Preferably, in the service object description file, the description mode of the association between the service operation and the state transition action is defined by a call tag, and the call tag is expressed as follows:

<call name="">

<param name="" value=""></param>

<param name="" value=""></param>

</call>

the call is used for representing the actual calling of the business operation according to the name of the business operation related to the transfer when the state of the business object is transferred, wherein the name attribute corresponds to the business operation name defined in a task tag or a subparocess tag, and the sub tag param represents the actual parameter transferred to the business operation and corresponds to the task tag with the same name value or the param sub tag in the subparocess tag.

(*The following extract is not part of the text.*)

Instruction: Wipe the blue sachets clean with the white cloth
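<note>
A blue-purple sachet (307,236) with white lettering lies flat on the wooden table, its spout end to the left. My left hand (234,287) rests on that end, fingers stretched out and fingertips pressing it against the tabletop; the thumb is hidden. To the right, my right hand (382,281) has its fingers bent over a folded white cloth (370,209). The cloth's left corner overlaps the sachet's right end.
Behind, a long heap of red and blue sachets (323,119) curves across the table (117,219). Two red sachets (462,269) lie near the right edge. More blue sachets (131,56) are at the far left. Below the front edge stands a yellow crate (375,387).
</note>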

Preferably, in the service object description file, the dependency description mode of the service object is defined by a newbo tag, and the newbo tag is expressed as follows:

<newbo src="" instances="">

<param name="" value=""></param>

<param name="" value=""></param>

</newbo>

the newbo label is used for creating a new business object instance, wherein src represents the path of the business object description file, instances represents the number of business objects to be instantiated, param represents parameters passed to the new business object instance, the name attribute in the param label represents the parameter name, value represents the parameter value, and the newbo label can have a plurality of param sub-labels.

The dependency relationship of the business object is embodied in that the current business object depends on the created business object, and an end event must be sent to the business object creating it when the life cycle of the created business object is over.

Preferably, in the service object description file, the communication event sent between different service objects is defined by a send tag, where the send tag is expressed as follows:

<send event="" mode="">

<param name="" value=""></param>

<param name="" value=""></param>

</send>

the send tag is used for sending an event to the self or other business objects, wherein the event attribute represents the name of the event, the mode represents the propagation mode of the event, the param tag specifies the parameter of the event to be transmitted to the target business object instance, the name attribute in the param tag represents the name of the parameter, the value represents the parameter value, and the send tag can have a plurality of param sub-tags.

Meanwhile, the invention also provides a system for operating the service object description file obtained by the method, which comprises a service object analysis engine, a resource allocation service module and an application subsystem. Wherein:

the business object analysis engine is used for analyzing the business object description file into a business object instance, creating an executor for managing the life cycle of the business object instance, maintaining the dependency relationship among the business objects by using a business object instance tree, and forwarding events among different business objects;

the resource allocation service module receives a task allocation request from the engine and allocates the task to a corresponding resource;

the user application subsystem is a man-machine interaction interface provided for a user, receives the information of the engine to determine the execution state of the current business object, retrieves the to-do work list of each resource instance through the resource allocation service module to execute the task instance, and feeds back the execution result to the engine through an event after the execution is finished.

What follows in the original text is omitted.